スズ(Sn)
スズ(Sn)は原子番号50の典型元素であり、常温では銀白色の柔らかい金属である。低融点、はんだ濡れ性、優れた耐食皮膜(SnO2)により、電気・電子実装、食品缶のブリキ、装飾めっきなど多用途で用いられる。常圧下では13.2℃を境にダイヤモンド構造のα相と金属的β相が現れ、低温での相転移に起因する「スズペスト」は歴史的にも工業的にも重要な現象である。酸化数は+2と+4が代表的で、SnCl2やSnCl4、SnOおよびSnO2など多様な化合物を形成し、化学的にも応用範囲が広い。
原子・物性
電子配置は[Kr]4d10 5s2 5p2で、pブロック元素の性格を示す。β-Snの融点は約231.9℃、沸点は約2600℃、密度は約7.31 g/cm3である。展延性と可鍛性に富み、金型へのはんだ付けや薄板化が容易である。低温(約3.7 K)では超伝導を示すことが知られている。表面は自然酸化して緻密なSnO2皮膜を形成し、これが耐食性の基礎となる。
結晶相とスズペスト
常温安定のβ-Sn(体心正方晶)は金属光沢を示すが、13.2℃未満で熱力学的に安定となるα-Sn(ダイヤモンド構造)は灰色の脆い半導体相である。低温長期曝露でβ→α転移が進むと体積膨張と粉化が起こり、これをスズペストと呼ぶ。実務ではSbやBiの微量添加、温度管理、合金化による安定化で対策する。
化学的性質
スズは両性酸化物を形成し、強酸にも強塩基にも溶解しうる。SnOは還元的条件で安定、SnO2は酸化的に安定で、塩基性溶液ではスタンネート(SnO3^2−など)を与える。ハロゲン化物ではSnCl2(塩化第一スズ)は還元剤として、SnCl4(塩化第二スズ)はルイス酸として機能する。標準電極電位は中庸で、銅やニッケルと接触する環境では電位差腐食を考慮する。
資源と製錬
主要鉱石はカシテライト(SnO2)である。焙焼により不純物硫化物を除去後、炭素還元で金属スズを得る。精製は溶融法や電解精製が用いられ、微量不純物(As、Sb、Bi、Pbなど)を管理して用途別にグレード化する。
用途
- はんだ:低融点・濡れ性を活かし、実装分野で不可欠である。
- めっき:錫めっきは耐食・はんだ付け性向上に寄与し、コネクタや端子で用いられる。

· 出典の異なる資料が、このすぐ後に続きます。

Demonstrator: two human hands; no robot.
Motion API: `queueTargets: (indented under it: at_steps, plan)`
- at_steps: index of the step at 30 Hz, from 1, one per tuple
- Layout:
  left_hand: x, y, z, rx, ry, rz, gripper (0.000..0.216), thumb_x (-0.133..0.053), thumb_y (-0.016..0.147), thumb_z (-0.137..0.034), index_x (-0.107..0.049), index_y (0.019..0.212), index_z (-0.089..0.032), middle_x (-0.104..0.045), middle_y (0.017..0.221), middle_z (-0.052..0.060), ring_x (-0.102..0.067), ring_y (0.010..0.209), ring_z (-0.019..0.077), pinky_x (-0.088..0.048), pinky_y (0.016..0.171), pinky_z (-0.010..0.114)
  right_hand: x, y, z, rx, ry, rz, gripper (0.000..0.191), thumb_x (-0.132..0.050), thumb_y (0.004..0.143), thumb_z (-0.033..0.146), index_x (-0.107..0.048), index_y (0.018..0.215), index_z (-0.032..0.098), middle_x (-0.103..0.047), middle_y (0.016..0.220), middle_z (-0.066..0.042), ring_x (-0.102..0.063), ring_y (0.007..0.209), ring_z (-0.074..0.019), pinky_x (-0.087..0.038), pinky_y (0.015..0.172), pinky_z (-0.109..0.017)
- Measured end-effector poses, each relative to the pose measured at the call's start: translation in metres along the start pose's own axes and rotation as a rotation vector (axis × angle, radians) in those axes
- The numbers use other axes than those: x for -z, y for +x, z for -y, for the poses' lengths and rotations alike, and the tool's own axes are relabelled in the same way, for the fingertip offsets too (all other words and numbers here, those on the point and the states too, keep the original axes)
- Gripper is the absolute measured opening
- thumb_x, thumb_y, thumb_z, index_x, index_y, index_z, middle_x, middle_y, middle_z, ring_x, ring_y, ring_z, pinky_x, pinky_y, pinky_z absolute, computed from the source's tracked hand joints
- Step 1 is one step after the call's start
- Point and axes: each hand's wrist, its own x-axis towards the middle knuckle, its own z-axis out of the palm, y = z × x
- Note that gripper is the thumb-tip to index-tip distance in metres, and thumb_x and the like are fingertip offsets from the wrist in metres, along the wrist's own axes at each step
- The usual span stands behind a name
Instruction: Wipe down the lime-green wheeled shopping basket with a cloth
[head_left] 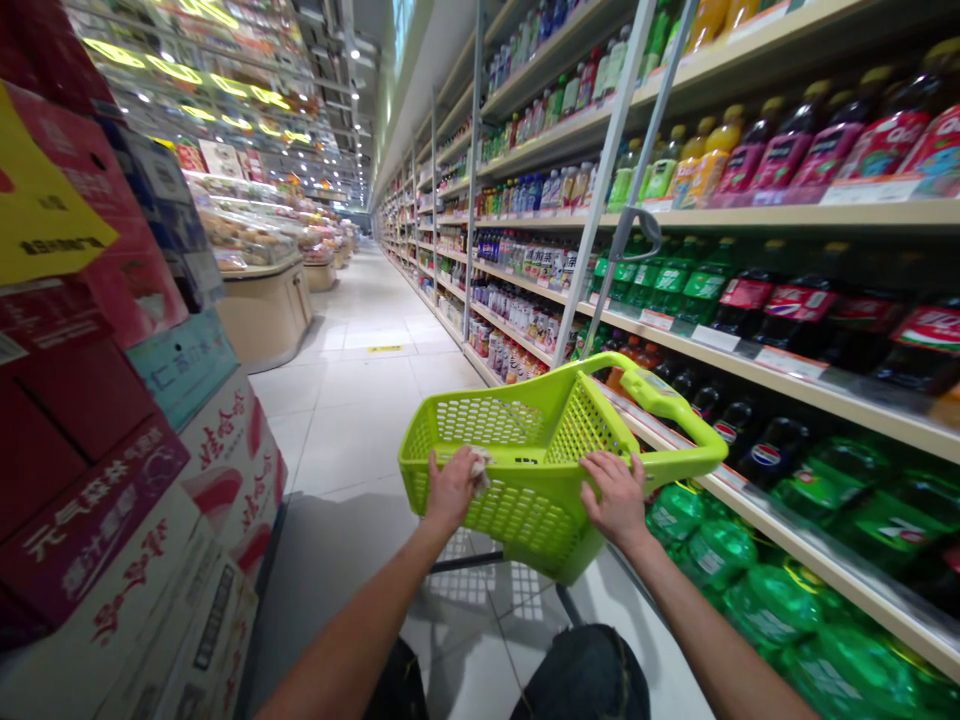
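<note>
A lime-green plastic shopping cart (517,505) with perforated sides stands in front of me, its handle to the right. My left hand (451,487) is at the near rim, closed on a crumpled whitish wipe (481,468) that presses against the rim. Farther right along the same rim, close to the handle, my right hand (616,492) has its fingers curled over the edge. Its thumb points up toward the handle (694,430). Inside the basket, only a small dark marking shows on the bottom. The undersides of my fingers are hidden.
Tall shelves (750,355) of drink bottles run along the right, close to the cart handle. Stacked cartons (225,460) crowd the left. A pale tiled aisle (352,370) leads ahead past a rounded display counter (266,310).
</note>
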Motion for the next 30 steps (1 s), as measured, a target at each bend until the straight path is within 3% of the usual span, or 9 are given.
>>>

- ブリキ:鋼板上のスズ薄膜で食品缶などに使用する。
- 合金:青銅(Cu-Sn)、ホワイトメタル、ベアリング合金、低融点合金などに添加して特性を調整する。
はんだ材料と規格
鉛フリー化以降、代表的組成はSAC系(Sn-Ag-Cu、例:SAC305)である。Sn-Agは強度とクリープ耐性、Sn-Cuはコストと銅基板との親和性を担う。国際的にはISO 9453が軟ろう合金組成の記号・組成範囲を規定し、国内ではJIS Z 3282などが仕様・表示・試験法の枠組みを与える。部品・基板との界面ではCu6Sn5やCu3Snなどの金属間化合物層が成長し、過大成長は脆化・疲労亀裂の起点となるため、リフロー温度履歴やパッドメタライズを最適化する。
錫ウィスカ対策
電解錫めっきから自発的に成長する細針状結晶(錫ウィスカ)は短絡・ノイズの原因となる。対策として、Ni下地層の採用、めっき後の熱アニール、マットタイプめっき選定、厚さ管理、合金めっき(Sn-Bi、Sn-Ag)や樹脂コーティングなどを組み合わせる。鉛含有は抑制効果をもつが、環境規制(RoHS等)に留意する。
腐食・環境耐性
大気・水中ではSnO2皮膜により安定であるが、塩化物濃度が高い環境や酸・強アルカリでは溶解が進む。ブリキでは鉄基材の防食に加え、ピンホールや傷の管理が重要である。ガルバニック腐食を避けるため、より貴な金属(Cu、Ni、Agなど)との直接接触や電解質存在条件を設計段階で制御する。
加工・接合
溶融はんだ付け、リフロー、波はんだが一般的で、濡れ角、フラックス活性、表面清浄度が接合強度を左右する。めっきでは光沢剤・結晶粒制御がウィスカ感受性に影響する。成形では低硬度ゆえに傷付きやすく、表面保護と清浄度管理が要点である。
安全性と環境影響
金属スズ自体の毒性は低いが、有機スズ化合物(TBTなど)は強い生物毒性を示す。廃棄・再資源化でははんだドロスやめっきスラッジ中のスズ回収が進み、ライフサイクルでの資源循環が拡大している。規制順守と同時に、代替材料との性能・信頼性の総合評価が求められる。
分析と同位体
同位体は安定核種が10種類と多く、^120Snが最も豊富である。分析ではXRFやICPにより元素定量、表面ではXPSでSn2+/Sn4+の判別、固体材料の相同定にはXRDが用いられる。^119Sn NMRは有機スズ化学や溶液化学で配位環境の評価に有用である。